14ème législature

Question N° 64227
de M. Charles-Ange Ginesy (Union pour un Mouvement Populaire - Alpes-Maritimes )
Question écrite
Ministère interrogé > Agriculture, agroalimentaire et forêt
Ministère attributaire > Intérieur

Rubrique > recherche

Titre > agriculture

Analyse > OGM. destructions. sanctions.

Question publiée au JO le : 16/09/2014 page : 7576
Réponse publiée au JO le : 11/11/2014 page : 9523
Date de changement d'attribution: 23/09/2014

Texte de la question

M. Charles-Ange Ginesy attire l'attention de M. le ministre de l'agriculture, de l'agroalimentaire et de la forêt, porte-parole du Gouvernement, sur la question des saccages et destructions des exploitations agricoles. En effet, les agriculteurs sont victimes des actions des groupes nommés « faucheurs volontaires » qui s'introduisent en toute illégalité sur des parcelles privées et détruisent le fruit du travail des agriculteurs qui occupent une place très importante dans notre pays.
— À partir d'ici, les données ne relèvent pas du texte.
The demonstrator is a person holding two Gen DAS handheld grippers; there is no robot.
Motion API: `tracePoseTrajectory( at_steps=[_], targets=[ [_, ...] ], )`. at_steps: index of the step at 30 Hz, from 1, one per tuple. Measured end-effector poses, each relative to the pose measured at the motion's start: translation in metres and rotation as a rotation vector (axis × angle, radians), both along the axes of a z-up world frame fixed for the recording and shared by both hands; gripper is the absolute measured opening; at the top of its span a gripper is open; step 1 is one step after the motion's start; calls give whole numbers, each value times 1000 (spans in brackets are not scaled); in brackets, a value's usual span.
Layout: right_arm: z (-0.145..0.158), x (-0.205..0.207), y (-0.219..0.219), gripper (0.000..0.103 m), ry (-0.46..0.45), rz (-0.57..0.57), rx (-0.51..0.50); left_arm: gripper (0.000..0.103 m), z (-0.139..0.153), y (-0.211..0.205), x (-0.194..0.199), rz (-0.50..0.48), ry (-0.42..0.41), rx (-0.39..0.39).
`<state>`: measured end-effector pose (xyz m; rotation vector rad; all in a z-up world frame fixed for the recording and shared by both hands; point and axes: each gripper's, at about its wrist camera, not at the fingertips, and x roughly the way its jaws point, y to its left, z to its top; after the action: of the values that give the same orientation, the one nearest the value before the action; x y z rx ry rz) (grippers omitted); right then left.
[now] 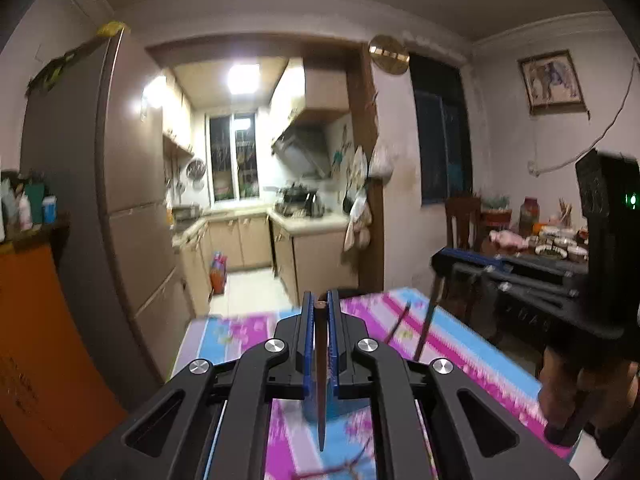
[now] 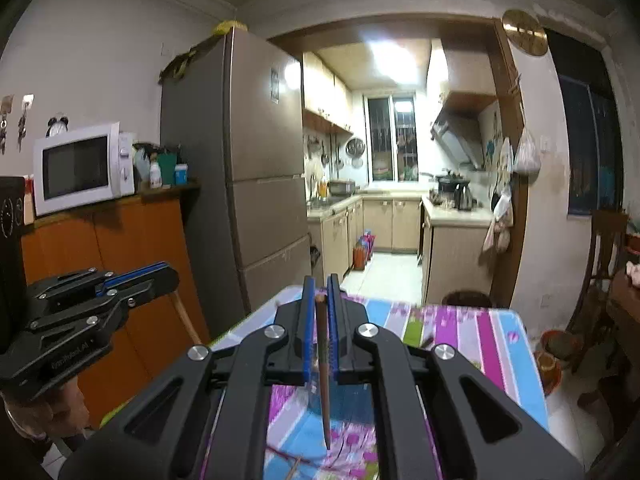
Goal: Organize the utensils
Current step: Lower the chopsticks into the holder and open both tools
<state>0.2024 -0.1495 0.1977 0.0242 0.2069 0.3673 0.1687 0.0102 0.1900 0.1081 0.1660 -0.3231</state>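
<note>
My left gripper (image 1: 320, 304) is shut on a brown chopstick (image 1: 321, 384) that hangs down between its blue pads above the striped tablecloth (image 1: 460, 344). My right gripper (image 2: 320, 284) is shut on a second brown chopstick (image 2: 323, 380), tip pointing down over the same cloth. The right gripper also shows at the right of the left wrist view (image 1: 444, 258), its chopstick (image 1: 425, 332) hanging below. The left gripper shows at the left of the right wrist view (image 2: 168, 272), its chopstick (image 2: 186, 318) hanging below. A dark stick (image 1: 398, 322) lies on the cloth.
A tall fridge (image 2: 256, 152) and an orange cabinet (image 2: 120, 264) with a microwave (image 2: 80, 168) stand left of the table. The kitchen doorway (image 2: 400, 200) lies ahead. A wooden chair (image 1: 464, 220) and a side table with dishes (image 1: 556, 244) stand to the right.
</note>
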Motion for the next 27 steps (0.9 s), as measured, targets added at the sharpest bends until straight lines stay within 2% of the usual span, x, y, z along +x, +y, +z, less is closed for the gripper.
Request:
tracePoseTrajectory(
  at_steps=[5, 10, 13, 17, 25, 27],
  targets=[
    [31, 24, -1, 5, -87, -44, -1, 8, 29, -21, 31, 8, -92, -12],
    [35, 68, -10, 5, -104, -78, 54, 8, 26, -37, 78, 13, -103, -47],
    [23, 91, -14, 5, -97, -87, 79, 8, 10, -43, 107, 27, -77, -57],
    [-7, 121, -18, 5, -59, -101, 103, 8, -21, -48, 139, 30, -38, -73],
    [-73, 142, -9, 5, 62, -97, 101, 8, -79, -43, 167, 61, 36, -76],
    [-77, 140, -6, 12, 70, -102, 90, 8, -85, -41, 167, 71, 38, -66]
  ],
)
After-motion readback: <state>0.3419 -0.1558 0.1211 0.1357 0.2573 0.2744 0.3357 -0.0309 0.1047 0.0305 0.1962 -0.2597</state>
Par conséquent, il lui demande de bien vouloir lui préciser les intentions du Gouvernement sur ce sujet.

Texte de la réponse

Les actions des opposants à la culture de semences d'organismes génétiquement modifiés (OGM) demeurent rares (une dizaine depuis le début de l'année) et souvent purement symboliques. Néanmoins, elles suscitent une préoccupation légitime des agriculteurs concernés. C'est pourquoi, le Gouvernement et le ministre de l'intérieur, qui portent la plus grande attention à la sécurité du monde agricole, suivent particulièrement cette problématique. Les liens développés depuis toujours avec le monde agricole, et resserrés cette année dans le cadre de la mise en oeuvre du plan de lutte contre les vols touchant les exploitations agricoles, permettent en effet aux militaires de la gendarmerie de recueillir un grand nombre d'informations. L'accroissement de la présence des gendarmes au plus près des exploitations et l'utilisation efficace de nouveaux modes d'action tels que les alertes par SMS par exemple, permettent en outre de limiter et d'anticiper ces actions. Dans les quelques cas, quatre en 2014, où malgré tout, des plants ont été détruits, des enquêtes judiciaires sont diligentées et toutes les investigations nécessaires menées sous la direction des procureurs de la République.